Zero waste strategies should also aim to reduce methane emissions, through initiatives that prevent food waste and increase the volume of separately collected and composted organic waste. Governments must ensure that the life cycle of the materials and products we use – from extraction and production, to end use, recycling, composting, and disposal – sustain the health of people and the planet.
- Hold fossil fuel companies and corporate plastic polluters accountable.
Fossil fuel companies must be held accountable for the impacts of the worsening climate crisis, especially on vulnerable communities, and should not be allowed to amass greater profits by producing even more plastic.
Equally important, consumer goods companies like Coca-Cola, PepsiCo, Unilever and Nestlé amongst others, should be required to phase out their use of single use plastic packaging and products and cut their addiction to fossil fuels. These companies need to be held responsible for the full life cycle costs and impacts of their products and packaging. This includes taking responsibility for the end-of-life of their products in line with the polluter pays principle, with effective and mandatory Extended Producer Responsibility schemes and Deposit Return Schemes.
Moving forward, government support is needed to start-up and scale-up systems that support reusable products and circularity, and disincentivize the continuation of single-use commodities.
- Finance a just transition model and welfare system for recyclers
A just transition must address injustices, poverty and inequalities. This means shifting away from the fossil fuel industry while supporting workers engaged in plastic production and investing in creating decent unionised green jobs and services.
Zero waste plans should be inclusive and equitable, giving priority to job creation and respect for workers rights. In the Global South, recycling provides a livelihood to approximately 15 million people worldwide— 0.5% and 2% of the global population (12.5 to 56 million people). These are self-employed workers, mostly in the informal economy, who retrieve up to 45% of the total waste stream. They collect, sort, clean, and in some cases, process the recyclables, returning them to industry as an inexpensive and low-carbon raw material. In doing so, waste pickers can be incredibly efficient recyclers and thus represent a huge opportunity to reduce GHG emissions through increased recycling rates, if given proper recognition and support.
Yet, waste pickers are systematically marginalised, and can face significant social and health challenges in the absence of formalised unions, ending up at risk of losing their livelihoods and being very vulnerable to the impacts of climate change.
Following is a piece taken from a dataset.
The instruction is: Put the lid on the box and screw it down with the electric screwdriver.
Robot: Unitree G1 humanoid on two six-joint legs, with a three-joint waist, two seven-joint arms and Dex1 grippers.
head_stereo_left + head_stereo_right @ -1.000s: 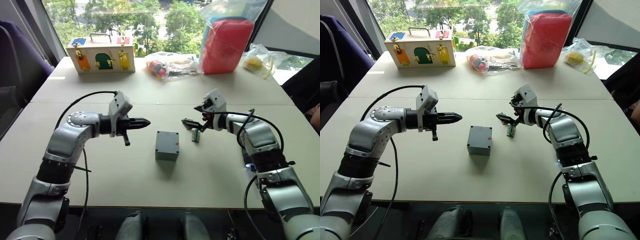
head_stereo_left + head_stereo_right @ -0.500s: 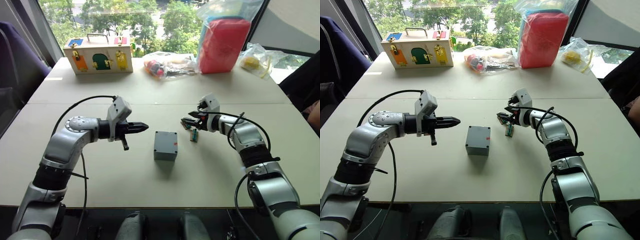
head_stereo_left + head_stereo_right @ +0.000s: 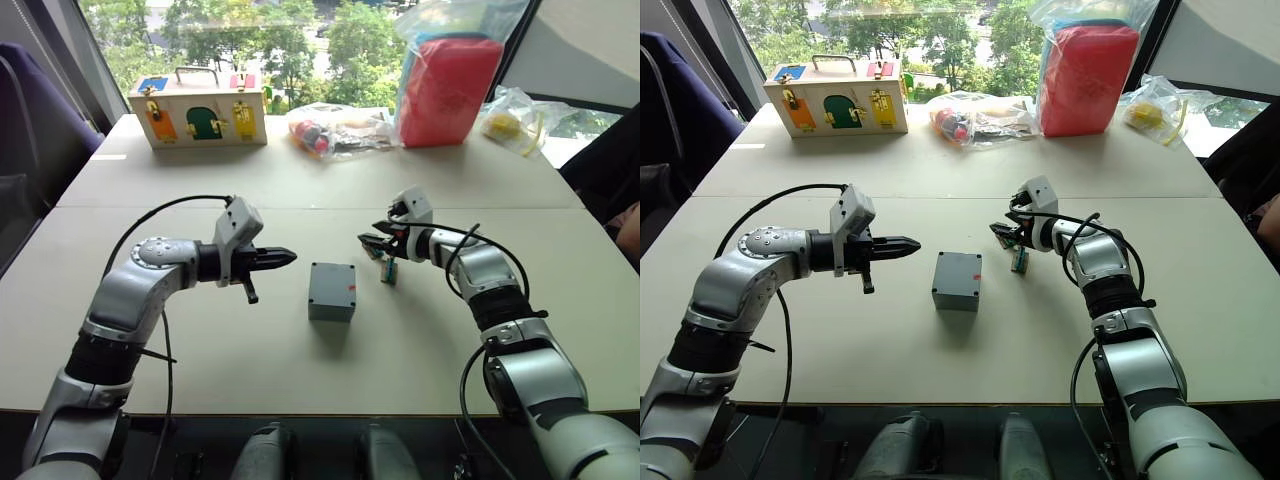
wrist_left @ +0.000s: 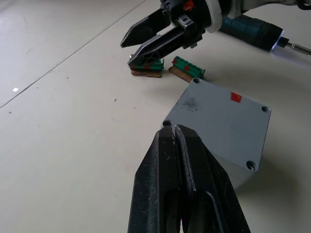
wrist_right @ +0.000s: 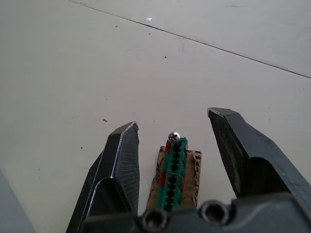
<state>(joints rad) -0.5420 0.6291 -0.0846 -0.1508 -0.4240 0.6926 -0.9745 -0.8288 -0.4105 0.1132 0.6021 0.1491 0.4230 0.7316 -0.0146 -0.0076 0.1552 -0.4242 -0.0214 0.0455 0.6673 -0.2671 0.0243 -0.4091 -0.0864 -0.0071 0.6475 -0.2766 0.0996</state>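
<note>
Lid point(image 4: 221, 116) already sits on the box point(image 3: 332, 292); screwing's left. Right gripper point(image 5: 177, 145), fingers apart, straddles a green connector point(image 5: 172, 177); left gripper point(image 3: 277, 258) is closed, empty. Screwdriver point(image 4: 252, 33) lies unused.

The two eye views look from the robot's head, forward and down over the table point(image 3: 300, 380), far enough back to see both arms and the window behind. The left wrist view sits low and close, looking along its fingers at the box point(image 4: 218, 126) and the right gripper point(image 4: 146, 46). The right wrist view looks down, very close, at a green connector point(image 5: 172, 174), which the left wrist view shows too.
</note>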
A just transition in the waste sector will include the informal waste sector as a key stakeholder in existing waste management systems, and must be incorporated into the planning of system improvements to yield further beneficial social and economic outcomes.
The action we need is already being modeled at the local level around the world, including national-level product bans, innovative reusable and refillable alternatives in the business sector, and bans on the plastic waste ‘trade.’
Communities around the world are rejecting waste burning and are instead advancing recycling, composting, waste reduction, and other creative solutions. Recyclers and waste pickers have formed cooperatives and collectives that promote social justice while reducing waste and pollution.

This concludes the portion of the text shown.